Phoenix Environments

NOT ON THE CURRENT EDITION
This blip is not on the current edition of the radar. If it was on one of the last few editions it is likely that it is still relevant. If the blip is older it might no longer be relevant and our assessment might be different today. Unfortunately, we simply don't have the bandwidth to continuously review blips from previous editions of the radar.Understand more
Apr 2016
trial?

The time taken to provision and update environments continues to be a significant bottleneck on many software projects. Phoenix Environments can help with this delay by extending the idea of Phoenix Servers to cover entire environments. We feel this is such a valuable and time-saving technique that you should consider trialing this approach. Using automation, we can create whole environments - including network configuration, load balancing and firewall ports - for example by using CloudFormation in AWS. We can then prove that the process works by tearing the environments down and recreating them from scratch on a regular basis. Phoenix Environments can support provisioning new environments for testing, development, UAT and disaster recovery. As with Phoenix Servers, this pattern is not always applicable, and we need to think carefully about things like state and dependencies.
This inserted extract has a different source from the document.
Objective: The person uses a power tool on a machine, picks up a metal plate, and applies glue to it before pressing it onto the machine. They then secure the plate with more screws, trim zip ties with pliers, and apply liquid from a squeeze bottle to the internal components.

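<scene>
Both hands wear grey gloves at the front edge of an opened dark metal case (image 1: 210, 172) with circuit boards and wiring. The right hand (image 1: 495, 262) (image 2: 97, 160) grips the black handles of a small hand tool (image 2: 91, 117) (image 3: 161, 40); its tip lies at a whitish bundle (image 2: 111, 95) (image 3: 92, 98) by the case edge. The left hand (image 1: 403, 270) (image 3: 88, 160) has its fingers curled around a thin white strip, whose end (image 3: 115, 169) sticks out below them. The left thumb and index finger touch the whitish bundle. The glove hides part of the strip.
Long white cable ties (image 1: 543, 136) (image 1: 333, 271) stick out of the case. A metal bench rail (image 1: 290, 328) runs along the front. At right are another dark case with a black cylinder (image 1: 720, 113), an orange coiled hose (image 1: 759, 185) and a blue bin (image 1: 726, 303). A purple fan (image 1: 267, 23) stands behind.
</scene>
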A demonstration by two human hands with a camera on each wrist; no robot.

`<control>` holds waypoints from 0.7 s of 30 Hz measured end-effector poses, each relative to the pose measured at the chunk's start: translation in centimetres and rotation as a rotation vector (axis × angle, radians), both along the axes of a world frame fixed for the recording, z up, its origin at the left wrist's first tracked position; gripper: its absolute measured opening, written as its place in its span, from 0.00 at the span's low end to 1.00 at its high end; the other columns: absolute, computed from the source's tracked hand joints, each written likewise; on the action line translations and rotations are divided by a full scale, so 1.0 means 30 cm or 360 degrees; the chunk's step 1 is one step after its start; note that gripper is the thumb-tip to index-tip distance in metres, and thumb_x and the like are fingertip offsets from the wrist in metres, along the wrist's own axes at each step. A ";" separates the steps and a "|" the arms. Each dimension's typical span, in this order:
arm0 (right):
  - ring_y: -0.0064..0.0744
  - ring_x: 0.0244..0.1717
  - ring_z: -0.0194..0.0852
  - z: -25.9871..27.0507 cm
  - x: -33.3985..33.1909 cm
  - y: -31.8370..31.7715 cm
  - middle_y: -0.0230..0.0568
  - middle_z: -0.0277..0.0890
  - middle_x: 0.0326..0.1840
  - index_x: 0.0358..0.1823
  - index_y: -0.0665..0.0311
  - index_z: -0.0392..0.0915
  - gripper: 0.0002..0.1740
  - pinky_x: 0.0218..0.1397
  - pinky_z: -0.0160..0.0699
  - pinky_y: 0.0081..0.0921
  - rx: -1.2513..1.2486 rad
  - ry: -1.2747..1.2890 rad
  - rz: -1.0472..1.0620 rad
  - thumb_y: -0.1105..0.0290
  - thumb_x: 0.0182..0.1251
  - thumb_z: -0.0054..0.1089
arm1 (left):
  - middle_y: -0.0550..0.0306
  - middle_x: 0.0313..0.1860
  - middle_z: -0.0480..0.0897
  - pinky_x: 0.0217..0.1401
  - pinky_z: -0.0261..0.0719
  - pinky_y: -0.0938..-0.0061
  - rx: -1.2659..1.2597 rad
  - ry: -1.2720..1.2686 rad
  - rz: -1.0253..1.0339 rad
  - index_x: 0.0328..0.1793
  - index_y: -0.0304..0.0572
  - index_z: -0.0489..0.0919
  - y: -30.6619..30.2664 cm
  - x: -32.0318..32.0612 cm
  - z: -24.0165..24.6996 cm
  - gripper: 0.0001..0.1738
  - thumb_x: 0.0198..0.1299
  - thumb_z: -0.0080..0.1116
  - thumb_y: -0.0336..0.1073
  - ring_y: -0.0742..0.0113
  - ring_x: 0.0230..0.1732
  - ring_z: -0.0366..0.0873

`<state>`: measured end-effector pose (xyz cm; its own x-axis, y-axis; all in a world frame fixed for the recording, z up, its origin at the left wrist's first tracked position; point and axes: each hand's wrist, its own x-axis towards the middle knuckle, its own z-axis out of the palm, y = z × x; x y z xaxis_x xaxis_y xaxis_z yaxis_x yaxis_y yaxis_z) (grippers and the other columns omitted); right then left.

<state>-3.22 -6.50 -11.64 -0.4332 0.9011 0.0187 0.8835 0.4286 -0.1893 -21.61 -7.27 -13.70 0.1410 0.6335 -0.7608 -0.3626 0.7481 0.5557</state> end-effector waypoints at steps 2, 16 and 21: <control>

Treating the whole environment as a blue/green deployment can be one approach when environment reconfiguration needs to be done.

Nov 2015
trial?
May 2015
assess?

The idea of phoenix servers is now well established and has brought many benefits when applied to the right kinds of problems, but what about the environment we deploy these servers into? The concept of Phoenix Environments can help. We can use automation to allow us to create whole environments, including network configuration, load balancing and firewall ports, for example by using CloudFormation in AWS. We can then prove that the process works, by tearing the environments down and recreating them from scratch on a regular basis. Phoenix Environments can support provisioning new environments for testing, development, UAT and so on. They can also simplify the provision of a disaster recovery environment. As with Phoenix Servers this pattern is not always applicable and we need to think about carefully about things like state and dependencies. Treating the whole environment as a green/blue deployment can be one approach when environment reconfiguration needs to be done.